My research areas are CAD algorithms, design methodologies for SoCs, formal verfication, and embedded system design. My research objective is to increase the performance and quality of hardware and software systems, and to make the design and implementations efficient and error-free.

Current Projects


Performance Improvement of Latency-Insensitive Design

The goal of this project is to optimize performance of latency-insensitive systems by exploiting the individual features of white- box processing cores and by deriving novel algorithms for throughput-oriented system floorplanning. The overall goal of this research is to improve the performance of a latency-insensitive system in terms of average data processing throughput without violating possible "tight latency constraints" among its components.

The technique based on the characteristics of separate processing cores is motivated by the observation that a component does not need to be stalled if an incoming void data token is not necessary for the current computation (thus the token is a don't care). The initial results show that this DC-based speed-up is promising, and can be achieved with little hardware overhead.

Throughput-driven physical design provides another avenue to improve system performance. By careful floorplanning and placing components one can avoid throughput penalties induced by using relay stations to accommodate communication delays. However, this opportunity has not been fully taken by state-of-the-art physical design tools.
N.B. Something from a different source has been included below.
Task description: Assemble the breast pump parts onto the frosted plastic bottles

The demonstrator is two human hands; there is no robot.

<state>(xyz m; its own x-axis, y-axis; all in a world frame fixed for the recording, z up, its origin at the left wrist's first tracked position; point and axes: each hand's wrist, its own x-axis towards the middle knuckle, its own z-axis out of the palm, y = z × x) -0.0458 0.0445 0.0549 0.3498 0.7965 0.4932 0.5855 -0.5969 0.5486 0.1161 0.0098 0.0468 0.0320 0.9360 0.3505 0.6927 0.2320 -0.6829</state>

Code Compression for Embedded Systems


I am also working on code compression for embedded systems. I developed an architecture-oriented compression framework for embedded microprocessors, which achieves the best program compressions on ARM processors without any modification to compiler tools. I also discovered a new, low-overhead multiple Huffman coding technique, called curve-fitting Huffman code, and various efficient state- and context-based higher-order models. Currently I am working on techniques to automatically construct higher-order models, and applying the framework to a wider range of microprocessors.

Past Projects

Synthesis of Control Policies for Controlled Petri Nets


My master thesis focused on synthesis of control policies for controlled Petri nets. A controlled Petri net is used to model a discrete event system, in which a control policy is sought to guarantee certain desirable properties. In this work I developed a novel synthesis technique using model checking technique based on temporal logic to guide the synthesis process. This method went beyond the limit of traditional synthesizers: one can find a policy ensuring any property expressible in the temporal logic.